**EXERCISE DIRECTIONS**
Among the entries below, only the lines from the one with "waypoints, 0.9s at" through the one with "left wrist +" are to be retyped, exactly and without pictures.

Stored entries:

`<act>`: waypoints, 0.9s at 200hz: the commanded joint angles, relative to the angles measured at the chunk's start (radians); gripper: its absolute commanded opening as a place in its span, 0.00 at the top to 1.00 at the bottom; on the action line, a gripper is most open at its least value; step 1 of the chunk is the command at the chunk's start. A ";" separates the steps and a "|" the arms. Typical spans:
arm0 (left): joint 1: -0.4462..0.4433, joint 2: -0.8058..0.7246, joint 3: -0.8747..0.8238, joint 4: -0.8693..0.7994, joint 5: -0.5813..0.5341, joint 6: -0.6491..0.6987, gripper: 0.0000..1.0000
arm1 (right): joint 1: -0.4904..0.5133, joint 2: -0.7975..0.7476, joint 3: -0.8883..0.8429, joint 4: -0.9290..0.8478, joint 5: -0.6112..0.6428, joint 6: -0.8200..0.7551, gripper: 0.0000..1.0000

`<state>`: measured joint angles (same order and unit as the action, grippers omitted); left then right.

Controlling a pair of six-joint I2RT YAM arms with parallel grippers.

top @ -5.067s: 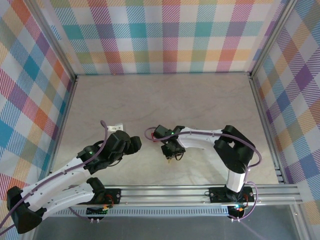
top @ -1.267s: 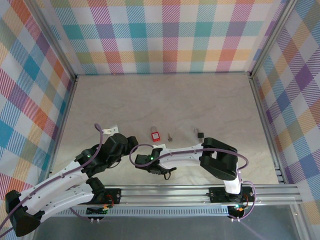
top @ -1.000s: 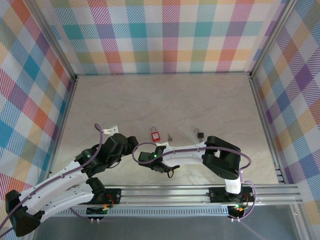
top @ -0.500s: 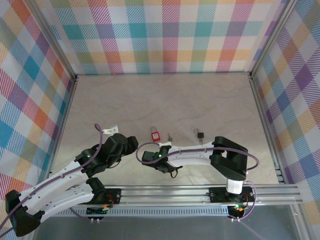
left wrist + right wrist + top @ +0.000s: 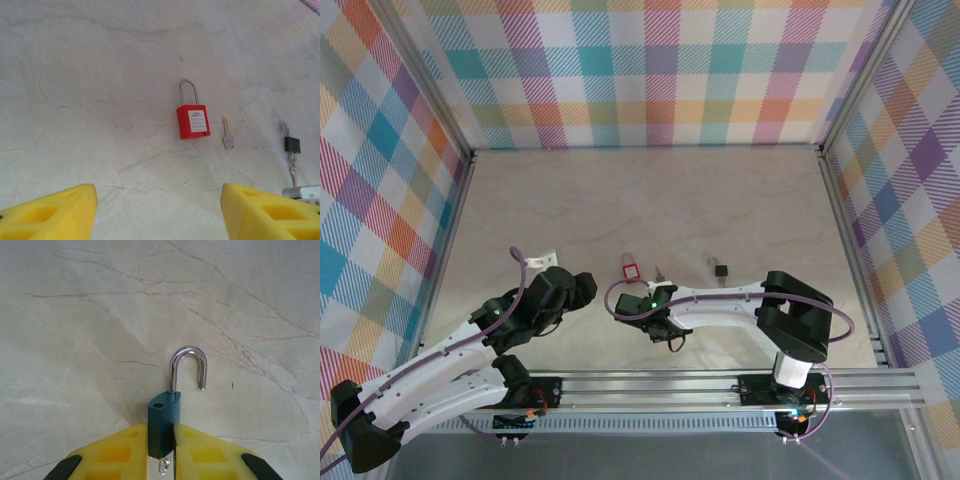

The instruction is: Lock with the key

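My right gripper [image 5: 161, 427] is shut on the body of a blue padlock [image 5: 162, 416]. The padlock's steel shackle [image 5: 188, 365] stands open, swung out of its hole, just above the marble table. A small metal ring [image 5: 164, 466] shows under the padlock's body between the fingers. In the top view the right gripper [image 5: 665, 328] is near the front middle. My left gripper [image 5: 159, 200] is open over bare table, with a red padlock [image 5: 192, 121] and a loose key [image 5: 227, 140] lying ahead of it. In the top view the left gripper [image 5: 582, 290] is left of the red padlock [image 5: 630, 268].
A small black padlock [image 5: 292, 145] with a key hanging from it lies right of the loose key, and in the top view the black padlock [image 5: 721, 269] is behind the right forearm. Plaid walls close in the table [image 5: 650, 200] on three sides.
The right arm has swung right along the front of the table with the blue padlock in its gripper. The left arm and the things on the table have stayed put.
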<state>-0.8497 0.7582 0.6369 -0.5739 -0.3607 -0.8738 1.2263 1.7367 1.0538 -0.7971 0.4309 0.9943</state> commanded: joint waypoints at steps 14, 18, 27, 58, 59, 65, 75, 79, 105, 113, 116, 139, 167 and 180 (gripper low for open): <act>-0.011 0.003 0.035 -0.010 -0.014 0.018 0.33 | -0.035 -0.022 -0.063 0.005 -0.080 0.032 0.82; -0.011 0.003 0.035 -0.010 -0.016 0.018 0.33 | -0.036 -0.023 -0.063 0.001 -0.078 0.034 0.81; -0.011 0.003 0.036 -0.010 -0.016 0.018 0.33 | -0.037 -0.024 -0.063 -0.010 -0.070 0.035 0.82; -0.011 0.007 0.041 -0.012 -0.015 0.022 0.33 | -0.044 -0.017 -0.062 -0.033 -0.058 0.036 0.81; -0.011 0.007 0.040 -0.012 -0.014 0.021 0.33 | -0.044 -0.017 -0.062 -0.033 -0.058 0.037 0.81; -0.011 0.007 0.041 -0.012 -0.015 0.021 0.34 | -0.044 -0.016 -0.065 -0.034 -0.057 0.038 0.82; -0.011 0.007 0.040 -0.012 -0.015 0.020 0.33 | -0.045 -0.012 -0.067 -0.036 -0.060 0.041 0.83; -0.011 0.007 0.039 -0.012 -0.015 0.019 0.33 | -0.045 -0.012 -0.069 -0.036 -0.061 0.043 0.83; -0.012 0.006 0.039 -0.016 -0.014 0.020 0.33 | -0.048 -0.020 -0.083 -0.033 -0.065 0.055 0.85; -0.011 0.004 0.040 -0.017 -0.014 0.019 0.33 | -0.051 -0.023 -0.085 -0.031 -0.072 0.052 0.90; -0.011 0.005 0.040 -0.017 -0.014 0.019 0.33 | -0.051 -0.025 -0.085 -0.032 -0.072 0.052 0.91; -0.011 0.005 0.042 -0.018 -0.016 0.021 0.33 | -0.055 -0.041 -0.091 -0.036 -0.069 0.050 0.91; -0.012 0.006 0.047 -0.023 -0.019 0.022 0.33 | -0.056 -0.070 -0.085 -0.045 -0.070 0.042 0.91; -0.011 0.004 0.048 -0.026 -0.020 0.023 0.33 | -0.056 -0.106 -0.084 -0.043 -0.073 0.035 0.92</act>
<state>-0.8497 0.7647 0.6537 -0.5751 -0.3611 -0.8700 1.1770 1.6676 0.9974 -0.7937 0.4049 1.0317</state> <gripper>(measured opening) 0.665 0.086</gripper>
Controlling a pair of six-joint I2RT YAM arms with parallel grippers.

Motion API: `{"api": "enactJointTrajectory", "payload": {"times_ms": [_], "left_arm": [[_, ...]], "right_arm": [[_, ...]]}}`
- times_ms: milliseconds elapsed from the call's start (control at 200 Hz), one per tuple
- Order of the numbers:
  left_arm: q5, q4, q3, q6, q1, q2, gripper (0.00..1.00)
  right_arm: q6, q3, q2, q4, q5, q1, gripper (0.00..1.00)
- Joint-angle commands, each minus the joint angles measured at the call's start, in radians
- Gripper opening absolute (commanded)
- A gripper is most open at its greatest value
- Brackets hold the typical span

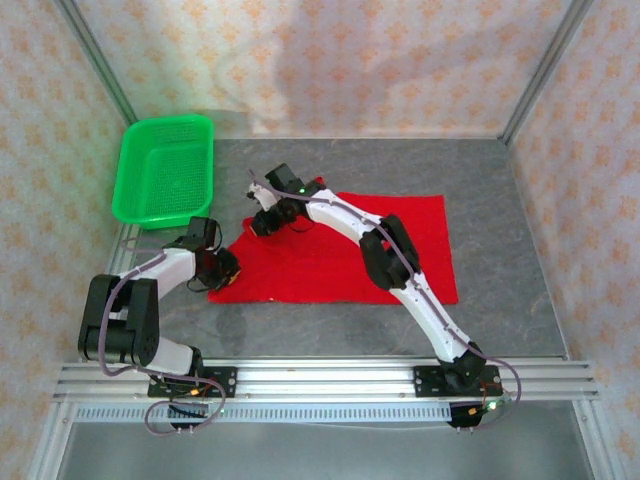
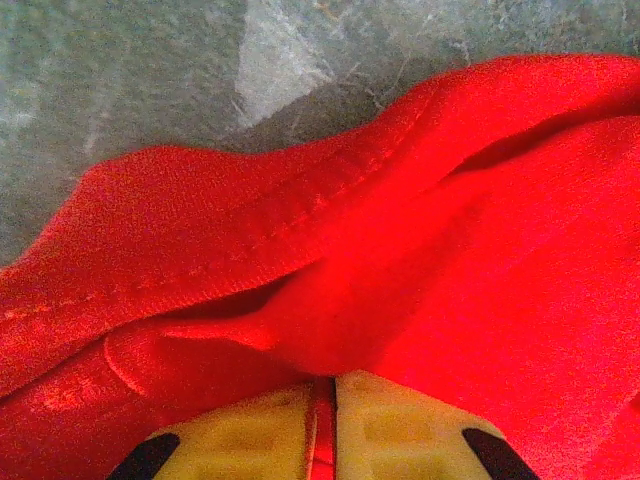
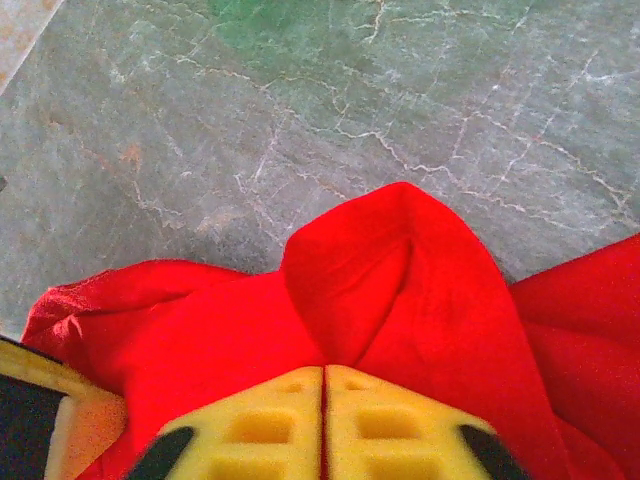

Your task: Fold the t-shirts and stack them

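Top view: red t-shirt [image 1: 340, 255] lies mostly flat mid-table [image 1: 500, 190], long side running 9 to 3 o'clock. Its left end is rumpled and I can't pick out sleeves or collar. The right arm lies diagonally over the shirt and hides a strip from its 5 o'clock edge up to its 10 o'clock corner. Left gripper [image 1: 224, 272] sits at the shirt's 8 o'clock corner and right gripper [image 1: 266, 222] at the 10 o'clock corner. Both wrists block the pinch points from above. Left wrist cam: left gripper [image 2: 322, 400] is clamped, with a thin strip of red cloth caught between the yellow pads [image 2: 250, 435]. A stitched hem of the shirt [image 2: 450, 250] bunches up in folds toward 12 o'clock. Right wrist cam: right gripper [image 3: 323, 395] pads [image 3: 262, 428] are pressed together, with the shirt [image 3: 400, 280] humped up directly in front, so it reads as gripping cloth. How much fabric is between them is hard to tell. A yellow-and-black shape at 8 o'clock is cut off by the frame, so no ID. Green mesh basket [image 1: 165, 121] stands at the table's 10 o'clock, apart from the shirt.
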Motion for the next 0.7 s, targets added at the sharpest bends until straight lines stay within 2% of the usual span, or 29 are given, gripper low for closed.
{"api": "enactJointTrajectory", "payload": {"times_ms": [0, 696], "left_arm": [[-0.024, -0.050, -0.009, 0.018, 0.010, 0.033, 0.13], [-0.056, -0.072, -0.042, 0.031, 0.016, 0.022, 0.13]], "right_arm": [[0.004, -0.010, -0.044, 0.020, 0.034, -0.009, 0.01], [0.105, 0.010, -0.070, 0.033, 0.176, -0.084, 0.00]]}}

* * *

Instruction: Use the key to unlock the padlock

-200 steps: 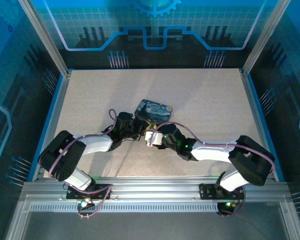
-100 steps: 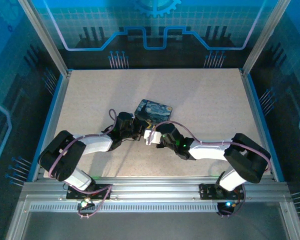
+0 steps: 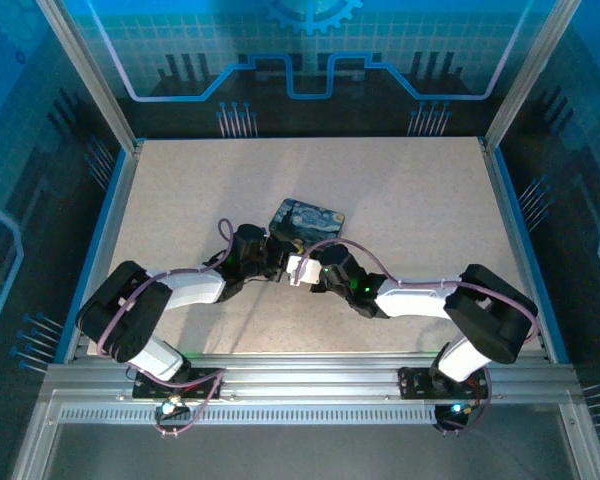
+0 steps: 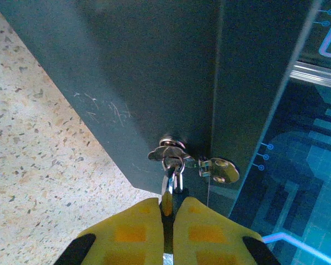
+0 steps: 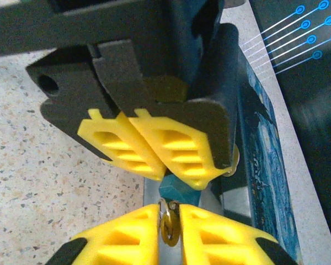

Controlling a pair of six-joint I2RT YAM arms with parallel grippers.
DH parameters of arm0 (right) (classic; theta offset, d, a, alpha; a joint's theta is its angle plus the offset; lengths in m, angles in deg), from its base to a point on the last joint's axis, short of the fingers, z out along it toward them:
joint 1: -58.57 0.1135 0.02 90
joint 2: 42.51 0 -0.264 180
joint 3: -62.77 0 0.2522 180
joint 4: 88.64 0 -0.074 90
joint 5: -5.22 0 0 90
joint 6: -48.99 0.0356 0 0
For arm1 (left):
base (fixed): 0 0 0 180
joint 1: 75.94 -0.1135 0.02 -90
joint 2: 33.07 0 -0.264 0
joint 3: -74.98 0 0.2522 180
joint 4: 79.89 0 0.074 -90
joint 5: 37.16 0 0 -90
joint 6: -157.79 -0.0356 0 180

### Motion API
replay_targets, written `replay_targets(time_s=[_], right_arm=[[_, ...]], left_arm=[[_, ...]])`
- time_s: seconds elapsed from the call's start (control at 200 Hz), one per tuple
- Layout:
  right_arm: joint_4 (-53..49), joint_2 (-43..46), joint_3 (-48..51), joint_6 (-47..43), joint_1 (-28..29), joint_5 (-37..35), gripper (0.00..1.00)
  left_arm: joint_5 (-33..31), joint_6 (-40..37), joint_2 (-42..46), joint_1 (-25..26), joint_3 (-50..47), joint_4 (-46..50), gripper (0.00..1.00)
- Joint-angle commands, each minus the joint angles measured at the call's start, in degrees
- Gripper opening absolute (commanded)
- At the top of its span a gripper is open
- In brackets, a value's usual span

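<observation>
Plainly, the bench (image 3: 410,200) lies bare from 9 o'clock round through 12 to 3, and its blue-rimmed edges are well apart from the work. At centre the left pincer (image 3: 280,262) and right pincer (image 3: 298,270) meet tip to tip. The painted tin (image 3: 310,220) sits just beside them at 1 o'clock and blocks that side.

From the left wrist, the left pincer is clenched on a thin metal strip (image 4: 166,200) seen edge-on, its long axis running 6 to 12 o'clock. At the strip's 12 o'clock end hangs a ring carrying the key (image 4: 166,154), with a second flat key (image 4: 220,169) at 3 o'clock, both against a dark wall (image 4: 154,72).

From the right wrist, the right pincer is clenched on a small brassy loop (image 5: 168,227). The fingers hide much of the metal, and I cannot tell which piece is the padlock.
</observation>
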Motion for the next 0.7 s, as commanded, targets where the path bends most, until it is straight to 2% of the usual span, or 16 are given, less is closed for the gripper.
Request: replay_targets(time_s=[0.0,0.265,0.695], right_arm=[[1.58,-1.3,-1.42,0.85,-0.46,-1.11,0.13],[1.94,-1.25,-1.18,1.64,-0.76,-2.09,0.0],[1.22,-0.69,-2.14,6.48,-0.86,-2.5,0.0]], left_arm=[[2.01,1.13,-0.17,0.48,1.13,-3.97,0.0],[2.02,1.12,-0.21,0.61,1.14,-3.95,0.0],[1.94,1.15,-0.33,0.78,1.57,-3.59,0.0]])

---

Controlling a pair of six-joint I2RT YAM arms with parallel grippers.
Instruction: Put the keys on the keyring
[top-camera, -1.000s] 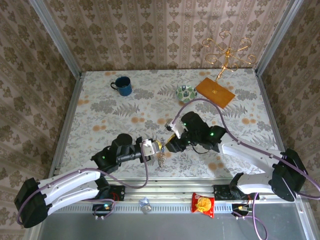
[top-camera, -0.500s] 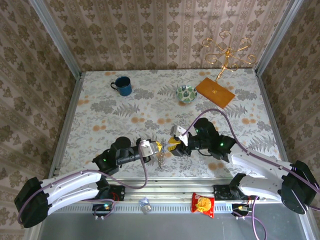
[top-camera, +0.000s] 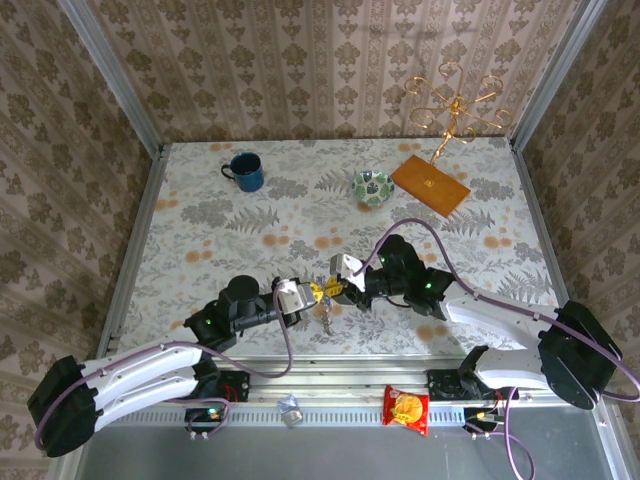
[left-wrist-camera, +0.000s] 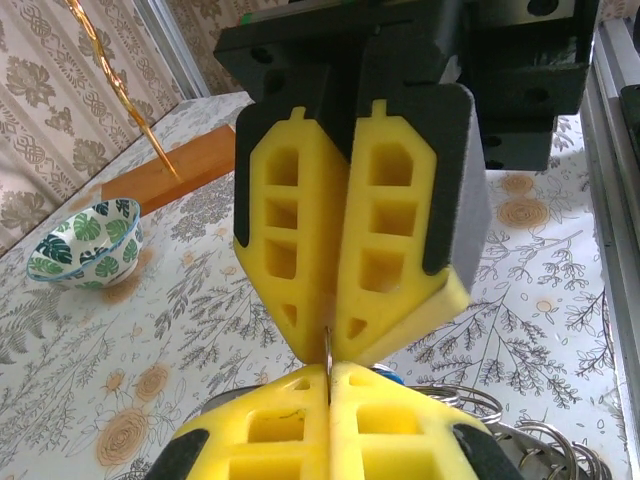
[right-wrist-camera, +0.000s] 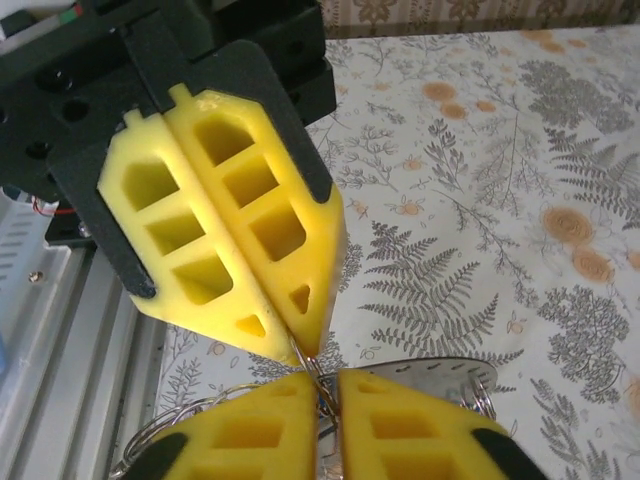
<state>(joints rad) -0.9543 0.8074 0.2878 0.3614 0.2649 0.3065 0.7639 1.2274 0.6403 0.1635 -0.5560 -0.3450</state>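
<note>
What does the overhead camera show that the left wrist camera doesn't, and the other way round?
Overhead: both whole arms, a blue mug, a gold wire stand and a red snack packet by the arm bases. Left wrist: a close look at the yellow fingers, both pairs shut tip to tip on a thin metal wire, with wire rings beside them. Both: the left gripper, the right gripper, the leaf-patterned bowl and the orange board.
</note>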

**WRITTEN RESPONSE**
`<act>`: waypoints, 0.9s at 200hz: the commanded joint angles, relative to the angles measured at the chunk's start (radians); gripper: its absolute commanded opening as a place in its span, 0.00 at the top to 1.00 at the bottom; on the action line, a gripper is most open at its least value; step 1 of the chunk is the command at the chunk's start. A ";" separates the steps and a "|" the arms. Typical spans:
arm0 (left): joint 1: -0.4462..0.4433, joint 2: -0.8058..0.7246, joint 3: -0.8747..0.8238, joint 4: -0.8693..0.7994, joint 5: -0.5813..0.5341, joint 6: -0.6491..0.6987, gripper: 0.0000..1.0000
arm1 (right): joint 1: -0.4904..0.5133, joint 2: -0.7975..0.7476, joint 3: -0.8883..0.8429, joint 4: -0.9290..0.8478, joint 5: -0.6112..0.6428, joint 6: -0.8200..0.7551, gripper: 0.0000..1.0000

`<state>`: measured joint angles (same order and unit as the action, grippers omitted); left then right.

Controlling a pair of six-joint I2RT YAM arms with parallel grippers.

top @ -5.067s: 
top @ -1.267s: 
top @ -1.000s: 
top @ -0.500s: 
left wrist + right wrist + top @ +0.000s: 

No further answer will be given.